L’Insee a affiché hier soir des prévisions optimistes pour la croissance française.

Oui, la croissance s’approchera des 2% cette année (1,9% précisément), pour la 1ère fois depuis 2011, et 2018 pourrait finir sur bien plus de 2%. Il serait excessif de dire que c’est va mieux que bien mais ce n’est pas mal du tout. Alors, au-delà de l’envie de savoir si c’est dû aux graines semées par François Hollande qui éclosent ou au climat plus favorable créé par Emmanuel Macron (çà c’est aussi compliqué que le sexe des anges), la question posée est simple : que faire de cette embellie ? La tentation peut exister de mettre la pédale douce sur les réformes, après sept mois très remplis, notamment sur la fiscalité et le marché du travail. Après tout, plus de croissance, ce sont plus de recettes fiscales et sociales qui rentrent -et au passage l’Insee nous révèle (surprise) que les ponctions sur les ménages grimperont de 5 milliards d’euros l’an prochain (et c'est bon pour les comptes publics). Plus de croissance, ce sont des emplois qui se créent (c’est mieux pour le chômage). Plus de croissance, c’est un paysage politique éclairci. 

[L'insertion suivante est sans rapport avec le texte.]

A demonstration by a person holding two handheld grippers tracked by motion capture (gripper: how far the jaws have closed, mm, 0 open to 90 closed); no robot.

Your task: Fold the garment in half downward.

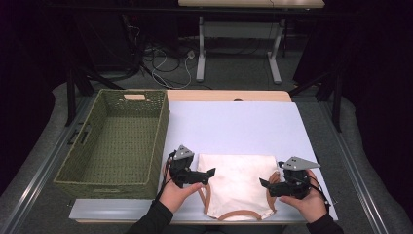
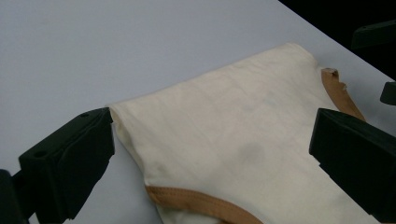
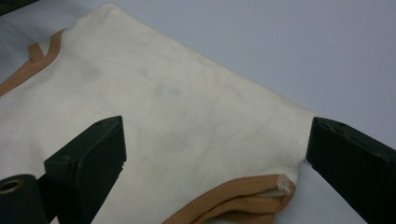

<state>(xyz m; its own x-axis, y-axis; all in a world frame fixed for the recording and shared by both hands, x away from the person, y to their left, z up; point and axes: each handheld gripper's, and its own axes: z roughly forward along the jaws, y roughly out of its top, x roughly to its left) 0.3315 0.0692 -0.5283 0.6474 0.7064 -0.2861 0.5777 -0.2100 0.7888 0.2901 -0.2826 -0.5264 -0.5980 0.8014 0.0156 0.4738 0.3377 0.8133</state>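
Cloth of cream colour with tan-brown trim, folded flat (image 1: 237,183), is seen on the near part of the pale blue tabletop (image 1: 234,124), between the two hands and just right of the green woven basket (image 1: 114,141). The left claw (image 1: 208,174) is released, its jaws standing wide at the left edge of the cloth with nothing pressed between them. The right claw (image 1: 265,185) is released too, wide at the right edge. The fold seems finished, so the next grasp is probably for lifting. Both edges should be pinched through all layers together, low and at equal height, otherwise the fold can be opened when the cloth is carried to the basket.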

Mais en réalité, appuyer sur la touche pause serait une mauvaise idée. D’abord parce que dans certains domaines, le gouvernement est encore flou : le logement et l’énergie notamment. On attend des clarifications. Ensuite et surtout parce qu’il se passe quelque chose de troublant : la France a du mal à faire baisser son taux de chômage sous les 9% même avec une bonne croissance -et la baisse des emplois aidés n’explique pas tout. Comme si nous butions déjà sur un plancher de verre. Une entreprise sur trois signale des difficultés de recrutement, proportion inédite depuis dix ans. Cela veut dire qu’Emmanuel Macron et Edouard Philippe ne doivent pas louper leur coup (pardonnez cette expression triviale) sur la formation, l’assurance-chômage et le contrôle de la recherche d’emploi.

Ce mieux économique a quand même des avantages

Oui, couplé avec un mieux dans les sondages, il donne de l’air financier à l’exécutif pour, par exemple, organiser et « acheter » des réformes des services publics. Cela semble être son intention. Et ce mieux créé aussi un climat moins anxiogène, moins risqué, sur des sujets plus impopulaires sur lesquels Edouard Philippe est très très motivé : par exemple imposer le 80 kms heure sur les routes départementales au nom de la sécurité routière.